Last edited by RotaryEvolution; 05-01-12 at 04:11 PM.
#13
With the proper compression ratio, I imagine you could get a fuel mixture to auto-ignite in a predictable chamber pressure range during the compression stroke... that is, if you could control ambient engine temps.
#15
I know this is an older thread but I feel I have information that is relevent and contributes to the thread positively. So please, don't flame me bro.
Nitro burns really slow, that's why top fuel drag cars have huge flames out of the headers. In arotary you probably wouldn't see that much hp gain, most of the excess energy would go right out the exhaust. Nitro powered piston engines generally run a long stroke small bore to utilize the as much of the energy produced as possible, they still lose alot out the exhaust. A rotary with it's large surface area and small relatve movement behaves the opposite more like a large bore short stroke piston engine (think f1 car).
Compared to the amount of fuel ($$$$) you would have to pump into the engine any gains would be pointless. My brother runs a nostalgia topfuel front engine dragster, and I'm pretty sure a 55gal drum of nitro was almost $1000. Nitro is really thin too, in a piston engine it blows by the piston rings and ends up in the oil. In my brothers car we change the oil after every start up, even pre-race warm ups that only last about 2-3minutes.
Nitro doesn't like to burn, it won't ignite at 100%, gotta have a little methanol to get it started. Percentage matters a lot, too high and it won't light, too low and you're breaking parts and not seeing any noticeable hp gains. I say breaking parts because invariably you are. There's a reason pro top fuel teams do full tear downs between runs, if they ran hard enough to make the next Iround, something broke. Running less than 85% you might as well run straight methanol/ethanol as lopsided as your hp gain:fuel cost ratio would be.
I'm not sure a rotary would hold up to the intense pressures generated by nitromethane, top fuel piston engines have no water jackets in the block(solid cast aluminum) or they are concrete filled (oem cast iron blocks). With the iron plates and aluminum housings I'm sure differing expansion rates would cause problems with sealing.
Controlling when it ignites is pretty tricky, most is done by changing the fuel percentages according to atmospheric conditions, and fuel metering. Top fuelers run mechanical fuel injection, everything is controlled mechanically, the injectors are just nozzles with fuel lines running to them. The fuel pump is cam driven so the higher the rpm the higher your fuel volume/pressure is. Then there are many tricks to leaning out the fuel at higher rpms, too many to get into here. The most important method of preventing pre-ignition (in a piston engine) is keep the top of the piston wet(with liquid fuel) so that as compression reaches maximum a critical mass combo of heat and pressure vaporize the fuel in to a combustible at the last possible instant. There is a fine line though between maximum output and catastrophic failure. If you take out too much fuel at the top end it'll burn a hole through the top of a piston. Ask anyone who ever grenaded a nitro engine and they always say "it never sounded so good as right before it let loose."

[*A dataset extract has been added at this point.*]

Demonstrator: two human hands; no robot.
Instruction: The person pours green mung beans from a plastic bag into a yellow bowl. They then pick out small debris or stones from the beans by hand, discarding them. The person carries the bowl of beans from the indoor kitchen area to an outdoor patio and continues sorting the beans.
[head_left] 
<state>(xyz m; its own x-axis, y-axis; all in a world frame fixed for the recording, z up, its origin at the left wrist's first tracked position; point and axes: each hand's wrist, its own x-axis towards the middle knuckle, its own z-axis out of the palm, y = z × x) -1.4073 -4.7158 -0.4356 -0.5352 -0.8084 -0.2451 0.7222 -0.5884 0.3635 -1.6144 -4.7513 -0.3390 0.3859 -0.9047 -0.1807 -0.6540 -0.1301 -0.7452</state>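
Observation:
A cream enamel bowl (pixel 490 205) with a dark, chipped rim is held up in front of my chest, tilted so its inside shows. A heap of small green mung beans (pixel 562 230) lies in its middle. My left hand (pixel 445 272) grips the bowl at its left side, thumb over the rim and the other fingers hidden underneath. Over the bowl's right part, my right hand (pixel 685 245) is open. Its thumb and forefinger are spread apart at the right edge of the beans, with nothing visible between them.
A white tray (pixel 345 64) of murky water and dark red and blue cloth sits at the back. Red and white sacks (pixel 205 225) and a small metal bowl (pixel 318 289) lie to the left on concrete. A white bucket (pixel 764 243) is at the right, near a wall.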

Nitro really is hard to light, in fact it was thought to be stable and not explosive until a rail tanker exploded due to a combo of high temperature, malfunctioning pressure relief valve, and impact compression. The resulting crater was 800ft wide and 300ft deep.
There is however an alledged nitro rotary dragster on youtube, not alot of details and just a warm up video so far. I believe the youtube userame of the poster was nitrorotary. if it is for real I would live to see more details.
As a disclaimer I'm not saying it won't work I'm just saying there are other ways that are easier, less expensive, and lower maintainance to make a rotary go fast. If you still want to try it, be sure to get video and pictures. I wanna see it.
Nitro burns really slow, that's why top fuel drag cars have huge flames out of the headers. In arotary you probably wouldn't see that much hp gain, most of the excess energy would go right out the exhaust. Nitro powered piston engines generally run a long stroke small bore to utilize the as much of the energy produced as possible, they still lose alot out the exhaust. A rotary with it's large surface area and small relatve movement behaves the opposite more like a large bore short stroke piston engine (think f1 car).
Compared to the amount of fuel ($$$$) you would have to pump into the engine any gains would be pointless. My brother runs a nostalgia topfuel front engine dragster, and I'm pretty sure a 55gal drum of nitro was almost $1000. Nitro is really thin too, in a piston engine it blows by the piston rings and ends up in the oil. In my brothers car we change the oil after every start up, even pre-race warm ups that only last about 2-3minutes.
Nitro doesn't like to burn, it won't ignite at 100%, gotta have a little methanol to get it started. Percentage matters a lot, too high and it won't light, too low and you're breaking parts and not seeing any noticeable hp gains. I say breaking parts because invariably you are. There's a reason pro top fuel teams do full tear downs between runs, if they ran hard enough to make the next Iround, something broke. Running less than 85% you might as well run straight methanol/ethanol as lopsided as your hp gain:fuel cost ratio would be.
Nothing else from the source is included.